Morton’s Lady Potters 69, Pontiac 39. It wasn’t that close.

That sound you heard, ker-LUNK, was the back of Bridget Wood’s head ker-LUNK’ing against hardwood. The Potters’ senior guard had been run over by a truck disguised as a Pontiac player. Wood rose quickly and felt around on her head to see 1) if it was still there, and 2) was it still in one piece? Happily, it was and it was. That one piece soon had a bump growing out of it alongside her blonde ponytail.

On the bench, an athletic trainer shone a light into each of Wood’s eyes. He talked to her in hopes of getting responses in English, which concussion test she passed easily. In the fifth row of the bleachers, Wood’s mother, Shannon, had said only, “Ooooh.” Then, satisfied that no significant damage had been done, the trainer did what any mother might have suggested. He gave Wood a big bag of ice to press against her noggin.

Later, Wood was run over again. No call of charge that time, either.

Even later, Wood was on a drive toward the basket when she was tripped and fell face forward down the lane. I’m not sure ker-LUNK is the proper characterization of the sound her body made that time. I leave it to the reader to imagine the sound of the inside edge of your elbow striking hardwood. I know the sound my mouth would make, which would be, “#$%@!!”

Anyway, poor Bridget was bumped and bruised by the game she loves, and what does the mother say about the suffering daughter?

“Tough week so far for Bridget,” Shannon Wood said. “She had duty Sunday morning, and she got battered around there, too.”

She showed me a picture of a humongous airplane. Early Sunday morning Wood got on that plane. She was doing her Air National Guard duty. This was after a 3 ½-hour bus ride got her home Saturday at midnight following the Potters’ game in Wisconsin. On duty, Wood strapped herself into a seat on that giant Air Force cargo plane on a training mission. By training mission, the Air Force means the pilots do stuff that simulates the maneuvers necessary to deliver cargo in combat zones.

“Dives and stuff,” Bridget Wood said. Cargo planes are flying tin cans that shake, rattle, and roll. With the tail open to dump cargo, they become wind tunnels. Even strapped into a seat, as Wood and a dozen buddies were, the wind and vibrations beat up on the passengers.

Add the dives and stuff, the sudden turns, the roller-coaster ups and downs, the whole tilt-a-whirl thing, and Bridge Wood is here to say, “Everybody threw up . . .”

A smile.

“ . . .except me. I decided I was not going to throw up. And I didn’t.”

By then, an hour after the events, the bump on her head had gone down some and the bump on her elbow had come up some, and I asked her about the second time she was run over by a Pontiac truck. To the old guy safe in the bleachers, it seemed a little much for Wood to risk another ker-LUNK’ing.
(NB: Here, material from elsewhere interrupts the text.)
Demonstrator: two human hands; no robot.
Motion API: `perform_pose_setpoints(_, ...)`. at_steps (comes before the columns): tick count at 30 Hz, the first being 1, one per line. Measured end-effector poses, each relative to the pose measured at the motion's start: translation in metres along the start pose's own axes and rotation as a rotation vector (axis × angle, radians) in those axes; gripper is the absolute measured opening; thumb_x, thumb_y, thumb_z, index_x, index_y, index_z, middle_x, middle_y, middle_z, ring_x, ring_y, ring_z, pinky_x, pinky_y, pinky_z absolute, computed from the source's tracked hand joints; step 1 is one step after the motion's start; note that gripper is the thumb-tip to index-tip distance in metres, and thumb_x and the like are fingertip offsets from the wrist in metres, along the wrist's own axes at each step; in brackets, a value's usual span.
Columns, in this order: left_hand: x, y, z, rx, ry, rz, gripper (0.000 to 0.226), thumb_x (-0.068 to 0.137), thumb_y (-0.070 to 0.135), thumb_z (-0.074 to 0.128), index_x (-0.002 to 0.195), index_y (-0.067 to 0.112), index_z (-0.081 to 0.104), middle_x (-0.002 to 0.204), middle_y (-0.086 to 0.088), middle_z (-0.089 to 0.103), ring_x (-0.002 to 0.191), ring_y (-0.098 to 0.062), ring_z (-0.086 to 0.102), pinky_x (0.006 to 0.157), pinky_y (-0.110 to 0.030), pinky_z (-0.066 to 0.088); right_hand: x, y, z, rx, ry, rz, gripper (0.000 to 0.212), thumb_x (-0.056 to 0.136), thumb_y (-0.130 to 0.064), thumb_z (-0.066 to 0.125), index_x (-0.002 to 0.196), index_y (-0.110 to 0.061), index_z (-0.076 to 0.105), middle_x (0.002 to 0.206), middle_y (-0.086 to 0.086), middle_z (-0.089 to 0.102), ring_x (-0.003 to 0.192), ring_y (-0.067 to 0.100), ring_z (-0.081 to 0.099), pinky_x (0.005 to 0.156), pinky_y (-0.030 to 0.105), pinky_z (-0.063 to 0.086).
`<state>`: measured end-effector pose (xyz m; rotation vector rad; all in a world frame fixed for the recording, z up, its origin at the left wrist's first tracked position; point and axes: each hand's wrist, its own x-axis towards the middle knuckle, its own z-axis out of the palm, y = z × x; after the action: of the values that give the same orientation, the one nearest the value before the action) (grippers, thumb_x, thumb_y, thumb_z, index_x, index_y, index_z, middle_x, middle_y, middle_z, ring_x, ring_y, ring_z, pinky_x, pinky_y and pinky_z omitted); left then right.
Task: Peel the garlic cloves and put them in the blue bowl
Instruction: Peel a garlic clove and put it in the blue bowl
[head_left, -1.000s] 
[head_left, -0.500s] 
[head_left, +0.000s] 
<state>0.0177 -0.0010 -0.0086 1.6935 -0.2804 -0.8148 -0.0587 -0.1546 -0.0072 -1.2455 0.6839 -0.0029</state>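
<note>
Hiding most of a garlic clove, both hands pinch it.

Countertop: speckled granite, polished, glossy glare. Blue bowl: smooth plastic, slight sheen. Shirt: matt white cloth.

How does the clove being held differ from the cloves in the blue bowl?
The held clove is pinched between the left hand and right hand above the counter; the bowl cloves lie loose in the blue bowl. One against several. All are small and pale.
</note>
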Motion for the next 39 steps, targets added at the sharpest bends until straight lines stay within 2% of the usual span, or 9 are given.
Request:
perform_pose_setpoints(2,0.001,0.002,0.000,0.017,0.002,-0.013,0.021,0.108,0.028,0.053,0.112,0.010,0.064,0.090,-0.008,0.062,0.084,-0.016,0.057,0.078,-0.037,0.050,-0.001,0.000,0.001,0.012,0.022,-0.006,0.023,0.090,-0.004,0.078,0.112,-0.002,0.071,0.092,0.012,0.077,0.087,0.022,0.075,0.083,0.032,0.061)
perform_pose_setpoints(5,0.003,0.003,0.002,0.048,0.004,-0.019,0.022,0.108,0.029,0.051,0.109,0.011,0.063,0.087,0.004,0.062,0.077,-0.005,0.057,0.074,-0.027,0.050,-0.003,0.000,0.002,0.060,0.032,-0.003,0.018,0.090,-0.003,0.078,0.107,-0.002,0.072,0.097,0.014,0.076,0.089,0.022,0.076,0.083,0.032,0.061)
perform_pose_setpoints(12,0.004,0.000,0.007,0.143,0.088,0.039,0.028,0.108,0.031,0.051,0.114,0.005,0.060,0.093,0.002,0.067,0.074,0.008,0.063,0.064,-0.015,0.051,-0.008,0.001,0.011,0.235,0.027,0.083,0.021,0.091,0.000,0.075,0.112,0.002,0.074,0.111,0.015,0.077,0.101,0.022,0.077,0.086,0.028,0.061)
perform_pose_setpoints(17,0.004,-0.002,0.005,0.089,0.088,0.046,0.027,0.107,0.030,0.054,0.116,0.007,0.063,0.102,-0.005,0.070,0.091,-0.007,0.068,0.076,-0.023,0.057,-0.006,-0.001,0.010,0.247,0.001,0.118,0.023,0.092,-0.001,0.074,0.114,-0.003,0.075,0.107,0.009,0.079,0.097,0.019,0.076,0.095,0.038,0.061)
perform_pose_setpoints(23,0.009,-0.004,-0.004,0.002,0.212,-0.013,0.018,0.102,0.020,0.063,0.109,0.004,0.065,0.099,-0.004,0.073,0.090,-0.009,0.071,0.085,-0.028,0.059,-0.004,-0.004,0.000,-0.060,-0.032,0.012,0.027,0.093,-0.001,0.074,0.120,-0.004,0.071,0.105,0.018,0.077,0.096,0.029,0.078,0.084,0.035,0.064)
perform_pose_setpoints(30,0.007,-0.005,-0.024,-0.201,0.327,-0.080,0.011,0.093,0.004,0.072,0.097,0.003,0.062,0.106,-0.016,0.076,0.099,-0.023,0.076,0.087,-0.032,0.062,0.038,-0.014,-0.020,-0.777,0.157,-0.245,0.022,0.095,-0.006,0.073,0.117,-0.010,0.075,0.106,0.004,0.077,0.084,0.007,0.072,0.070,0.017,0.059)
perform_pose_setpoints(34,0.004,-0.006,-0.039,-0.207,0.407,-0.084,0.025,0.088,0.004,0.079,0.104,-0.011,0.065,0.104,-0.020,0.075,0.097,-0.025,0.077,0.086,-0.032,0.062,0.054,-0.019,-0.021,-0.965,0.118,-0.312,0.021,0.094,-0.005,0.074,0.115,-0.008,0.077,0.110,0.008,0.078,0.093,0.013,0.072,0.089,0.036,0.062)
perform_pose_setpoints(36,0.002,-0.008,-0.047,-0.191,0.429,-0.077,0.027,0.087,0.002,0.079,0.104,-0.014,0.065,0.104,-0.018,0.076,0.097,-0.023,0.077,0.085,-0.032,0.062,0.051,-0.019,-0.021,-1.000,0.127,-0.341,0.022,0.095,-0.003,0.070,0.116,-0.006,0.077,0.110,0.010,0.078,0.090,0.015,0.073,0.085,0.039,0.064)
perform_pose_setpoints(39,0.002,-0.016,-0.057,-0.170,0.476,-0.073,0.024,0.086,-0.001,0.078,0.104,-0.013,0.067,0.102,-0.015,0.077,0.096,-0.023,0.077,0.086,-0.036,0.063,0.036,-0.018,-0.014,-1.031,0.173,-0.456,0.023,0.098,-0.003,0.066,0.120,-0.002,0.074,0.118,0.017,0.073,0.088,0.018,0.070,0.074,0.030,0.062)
“If I’d stepped out of the way,” she said, and then practically defined unselfish team play by adding, “that would have hurt more than hitting my head again.”

Wood didn’t score on this night, but who cares? Morton was a zillion times the better team, even if it showed its superiority only in rapid bursts that caused the coach, Bob Becker, to say, “They have to learn there’s no on-off switch. To be a great team like the other great Morton teams they have to play great all the time, not some of the time.”

One sensational burst opened the third quarter. Morton stretched a 16-point halftime lead to a 33-point lead in 6 ½ minutes. It did it with beautiful passing and a transition game that quickly turned rebounds, stops, and steals into layups at the other end. In a 22-5 run, seven Potters scored – Tenley Dowell had seven of those points, no one else had more than four.

Dowell led Morton’s scoring with 18, Lindsey Dullard had 9, Maddy Becker 8, Peyton Dearing 7, Makenna Baughman 5, Courtney Jones 5, Megan Gold 5, Addie Cox 4, Katie Krupa 4, Raquel Frakes 2, and Olivia Remmert 2.